Nefsin Hastalıkları : HUMUK

“Ancak akıl sahipleri düşünüp ibret alır.” (Bakara; 269)

‘Humuk’,  hamakat, ahmaklık, zihin durgunluğu, akıl ve zekâ yetersizliğidir. Aklın eksikliğinden doğan bir dimağ hastalığıdır. Humuk sahibi, bir şeyin zararını bilmekle beraber o şeyi konulmuş olduğu şeyin dışına, gayesine aykırı koyar. “De ki: “Biz Allah’ı bırakıp da bize fayda veya zarar vermeyen şeylere mi yalvaralım? Allah bizi doğru yola kavuşturduktan sonra ardımıza mı dönelim? Arkadaşları, bize gel, diye doğru yola çağırdıkları halde yeryüzünde şaşkın şaşkın dolaşıp, şeytanların ayartarak uçuruma çektikleri ahmak gibi mi olalım?” De ki: “Allah’ın gösterdiği yol, yegâne doğru yoldur. Bize, bütün âlemlerin Rabbine teslim olmamız emir olundu.” (En’am; 6-71)

 Ahmaklığın belirgin özellikleri şunlardır:

1. Sözünde ve işinde acele etmek,

2. Sözünden aşağı bir savunma ile dönmek.

3. Söz verip de dönmek, hakları gözetmemek ve bütün halktan sadakat ve gayret beklemek,

4. Denenmemiş kişilere iş konusunda güvenmek.

5. Akıl ve yeteneklerini kullanmadan evvel vücudunu kullanıp yormak.

6. Bilmediği kimselerin yanında bilgiçlik taslamak.
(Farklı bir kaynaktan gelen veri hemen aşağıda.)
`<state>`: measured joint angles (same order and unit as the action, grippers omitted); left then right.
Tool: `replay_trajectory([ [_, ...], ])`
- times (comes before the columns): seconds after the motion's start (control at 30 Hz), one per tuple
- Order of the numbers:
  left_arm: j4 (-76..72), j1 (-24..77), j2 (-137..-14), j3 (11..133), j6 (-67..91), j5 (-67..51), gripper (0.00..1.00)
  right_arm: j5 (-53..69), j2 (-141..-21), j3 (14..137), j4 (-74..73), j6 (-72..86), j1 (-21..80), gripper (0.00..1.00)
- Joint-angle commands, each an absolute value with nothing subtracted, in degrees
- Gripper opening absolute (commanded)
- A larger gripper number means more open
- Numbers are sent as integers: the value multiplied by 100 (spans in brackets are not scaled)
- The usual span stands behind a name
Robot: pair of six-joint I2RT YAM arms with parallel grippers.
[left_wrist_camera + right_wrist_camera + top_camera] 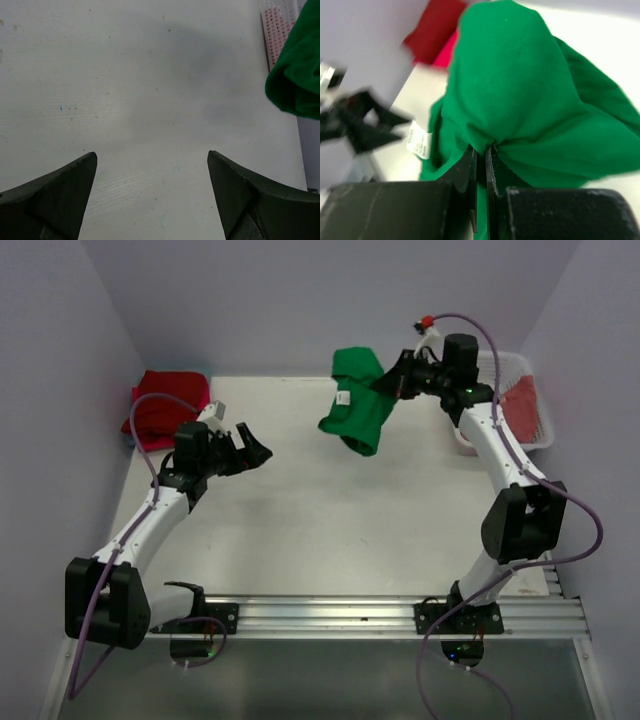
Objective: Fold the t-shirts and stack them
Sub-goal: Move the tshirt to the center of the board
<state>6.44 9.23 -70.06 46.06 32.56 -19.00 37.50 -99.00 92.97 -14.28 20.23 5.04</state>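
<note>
- Two arms reach over the table [330, 530]. We see the right gripper [481, 152] clenched on a bunched fold of the green tee [357, 405], its jaws pressed almost together around the cloth.
- We see that tee lifted over the far middle of the table, draping down and to the left of the gripper. We cannot tell whether its lowest tip touches the surface.
- We spot a white label [418, 141] on the tee's left side in the right wrist view.
- We see the left gripper [255, 452] released, jaws wide apart with nothing between them. It hangs over the left half of the table, well apart from the green tee.
- We see the red tees [165, 408] piled in the far left corner against the wall, with red and pink cloth showing.
- We see a white basket [525, 370] at the far right edge, just beside the right arm, with a salmon tee [522, 405] lying inside it.
</note>
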Motion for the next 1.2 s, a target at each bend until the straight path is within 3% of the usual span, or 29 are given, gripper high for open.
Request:
replay_trajectory([
  [0.0, 334, 896, -6680, 4606, 3445, -1706, 95, 4780, -9439, 8888, -1705, 1670, 1045, 0],
  [0.23, 202, 896, -6180, 4298, 3621, -1687, 95, 4185, -9545, 8175, -2214, 1301, 2125, 0],
  [0.67, -262, 940, -5423, 3412, 4298, -2531, 96, 3648, -10397, 7313, -1443, 1397, 3032, 0],
  [0.8, -789, 1291, -5624, 2858, 4289, -2356, 98, 3858, -10626, 7251, -1011, 1555, 3102, 0],
  [0.97, -2466, 1730, -6388, 2172, 4640, -2584, 99, 3937, -10652, 7111, -651, 1600, 3287, 0],
  [1.17, -2741, 2013, -6794, 1856, 4851, -1530, 100, 3850, -10398, 6725, -502, 1468, 3305, 0],
])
Kur’an-ı Kerim’de iki çeşit ahmaklıktan bahsedilmektedir. Bunlardan birinci sınıf, kâfirler ve müşrikler olup, Allah-u Teâlâ bunlar hakkında şöyle buyurmaktadır: ‘Çünkü onlar sağırlar, dilsizler ve körlerdir. Bu sebeple düşünemez ve idrak edemezler.’  Ebu Cehil, Ebu Leheb, Muğire b. Şu’be v.b. kimseler kalpleri mühürlü, sağır kör ve dilsiz olduklarından hidayete eremediler. Bu yüzden onlar: ‘Biz sana inanırsak Kureyş’in kadınları bizi ayıplar’ veya ‘Peygamberlik bize gelmeliydi. Çünkü bizim malımız ve çocuklarımız daha çoktur’ diyerek akıl ve mantık dışı şeyler söylemişlerdir. Öyle ki, Resulullah (s.a.v.)’ın hak peygamber olduğunu çok iyi bildikleri halde ahmaklıkları sebebiyle inat ve inkâr etmişlerdir. Sonunda ise azaba uğramışlardır. “İşte azap böyledir. Ahret azabı ise daha büyüktür! Keşke bilselerdi!” (Kalem; 30)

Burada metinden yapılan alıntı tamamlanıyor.